**Problem statement**
Set down, exactly and only, everything from the line containing "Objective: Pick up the" down to the line containing "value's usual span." in the data below; the pictures are not part of the copy.
--- --- ---
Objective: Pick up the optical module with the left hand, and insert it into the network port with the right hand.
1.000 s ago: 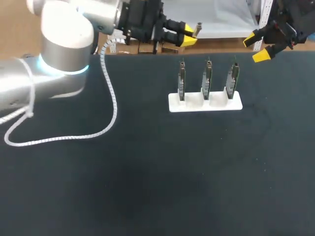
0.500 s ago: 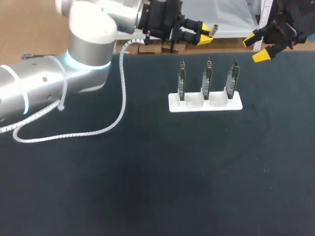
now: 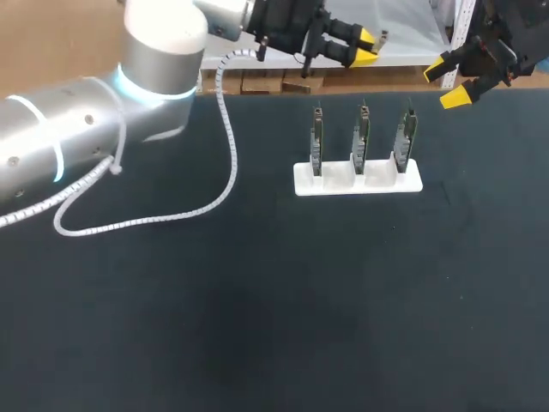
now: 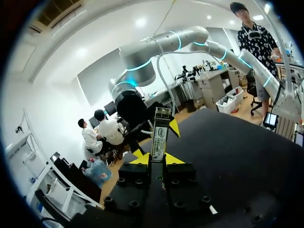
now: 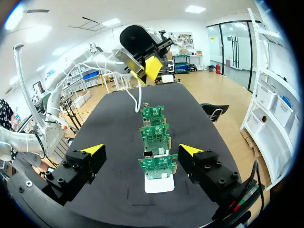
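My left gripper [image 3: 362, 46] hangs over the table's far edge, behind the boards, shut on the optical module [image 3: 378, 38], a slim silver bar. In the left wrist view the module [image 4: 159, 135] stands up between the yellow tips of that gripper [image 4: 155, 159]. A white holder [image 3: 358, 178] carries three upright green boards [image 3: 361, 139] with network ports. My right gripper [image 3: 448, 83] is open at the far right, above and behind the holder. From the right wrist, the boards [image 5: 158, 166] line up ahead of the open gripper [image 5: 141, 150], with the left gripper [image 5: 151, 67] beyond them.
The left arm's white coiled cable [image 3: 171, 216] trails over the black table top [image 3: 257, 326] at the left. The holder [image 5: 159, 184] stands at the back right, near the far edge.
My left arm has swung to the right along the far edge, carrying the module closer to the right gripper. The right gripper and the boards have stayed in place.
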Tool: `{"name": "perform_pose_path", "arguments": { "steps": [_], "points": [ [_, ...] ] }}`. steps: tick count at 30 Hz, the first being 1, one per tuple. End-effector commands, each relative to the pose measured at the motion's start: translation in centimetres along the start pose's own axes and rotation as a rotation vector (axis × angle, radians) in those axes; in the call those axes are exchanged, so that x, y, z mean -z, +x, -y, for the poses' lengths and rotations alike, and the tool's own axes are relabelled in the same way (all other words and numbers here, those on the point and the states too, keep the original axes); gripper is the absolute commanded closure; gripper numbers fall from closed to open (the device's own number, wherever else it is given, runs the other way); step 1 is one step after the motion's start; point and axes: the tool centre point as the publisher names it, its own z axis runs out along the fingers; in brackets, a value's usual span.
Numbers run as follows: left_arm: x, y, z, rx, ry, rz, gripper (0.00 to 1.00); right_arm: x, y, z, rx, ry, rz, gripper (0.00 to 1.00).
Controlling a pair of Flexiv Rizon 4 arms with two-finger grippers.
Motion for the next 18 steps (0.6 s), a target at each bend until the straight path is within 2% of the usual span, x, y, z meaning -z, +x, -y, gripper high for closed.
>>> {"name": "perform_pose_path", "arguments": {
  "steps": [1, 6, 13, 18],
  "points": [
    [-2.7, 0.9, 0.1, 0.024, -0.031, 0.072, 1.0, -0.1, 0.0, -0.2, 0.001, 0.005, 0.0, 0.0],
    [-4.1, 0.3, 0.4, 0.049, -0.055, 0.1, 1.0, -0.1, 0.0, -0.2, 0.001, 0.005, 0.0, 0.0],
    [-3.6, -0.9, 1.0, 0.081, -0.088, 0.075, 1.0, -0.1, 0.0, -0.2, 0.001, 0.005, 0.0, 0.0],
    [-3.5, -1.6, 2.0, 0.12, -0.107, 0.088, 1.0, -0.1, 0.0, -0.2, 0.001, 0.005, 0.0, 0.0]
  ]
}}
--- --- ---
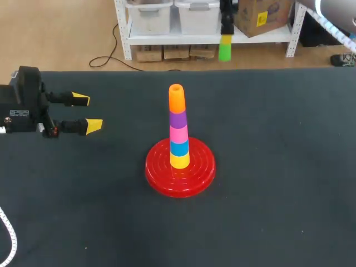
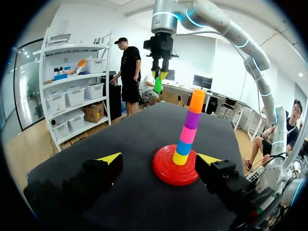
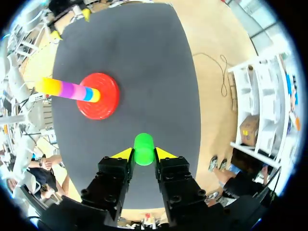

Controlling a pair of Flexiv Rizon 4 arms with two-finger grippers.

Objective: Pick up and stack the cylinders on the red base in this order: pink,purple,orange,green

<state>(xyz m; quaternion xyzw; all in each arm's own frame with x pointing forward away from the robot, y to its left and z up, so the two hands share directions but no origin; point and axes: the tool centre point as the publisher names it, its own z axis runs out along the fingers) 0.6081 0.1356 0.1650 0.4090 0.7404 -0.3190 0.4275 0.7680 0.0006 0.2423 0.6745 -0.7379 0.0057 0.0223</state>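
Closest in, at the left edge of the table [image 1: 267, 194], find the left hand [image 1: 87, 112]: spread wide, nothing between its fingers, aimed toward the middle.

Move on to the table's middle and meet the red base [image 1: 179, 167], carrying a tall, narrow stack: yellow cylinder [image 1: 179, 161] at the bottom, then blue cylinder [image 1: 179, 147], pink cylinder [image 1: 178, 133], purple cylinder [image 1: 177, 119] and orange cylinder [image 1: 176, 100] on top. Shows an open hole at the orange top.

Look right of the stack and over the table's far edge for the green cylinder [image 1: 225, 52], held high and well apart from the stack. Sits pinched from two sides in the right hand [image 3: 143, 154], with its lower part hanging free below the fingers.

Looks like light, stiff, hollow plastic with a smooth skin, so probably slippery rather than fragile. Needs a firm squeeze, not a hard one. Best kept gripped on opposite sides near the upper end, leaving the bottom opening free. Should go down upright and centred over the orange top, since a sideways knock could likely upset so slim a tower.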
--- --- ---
**Result for this task**
Objective: Pick up the optical module with the left hand, and insert it into the network port with the right hand.
1.000 s ago: 
0.500 s ago: 
now: 
now: 
now: 
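My left gripper [image 3: 362, 46] hangs over the table's far edge, behind the boards, shut on the optical module [image 3: 378, 38], a slim silver bar. In the left wrist view the module [image 4: 159, 135] stands up between the yellow tips of that gripper [image 4: 155, 159]. A white holder [image 3: 358, 178] carries three upright green boards [image 3: 361, 139] with network ports. My right gripper [image 3: 448, 83] is open at the far right, above and behind the holder. From the right wrist, the boards [image 5: 158, 166] line up ahead of the open gripper [image 5: 141, 150], with the left gripper [image 5: 151, 67] beyond them.
The left arm's white coiled cable [image 3: 171, 216] trails over the black table top [image 3: 257, 326] at the left. The holder [image 5: 159, 184] stands at the back right, near the far edge.
My left arm has swung to the right along the far edge, carrying the module closer to the right gripper. The right gripper and the boards have stayed in place.
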Tool: `{"name": "perform_pose_path", "arguments": { "steps": [_], "points": [ [_, ...] ] }}`. steps: tick count at 30 Hz, the first being 1, one per tuple. End-effector commands, each relative to the pose measured at the motion's start: translation in centimetres along the start pose's own axes and rotation as a rotation vector (axis × angle, radians) in those axes; in the call those axes are exchanged, so that x, y, z mean -z, +x, -y, for the poses' lengths and rotations alike, and the tool's own axes are relabelled in the same way (all other words and numbers here, those on the point and the states too, keep the original axes); gripper is the absolute commanded closure; gripper numbers fall from closed to open (the device's own number, wherever else it is given, runs the other way); step 1 is one step after the motion's start; point and axes: the tool centre point as the publisher names it, its own z axis runs out along the fingers; in brackets, a value's usual span.

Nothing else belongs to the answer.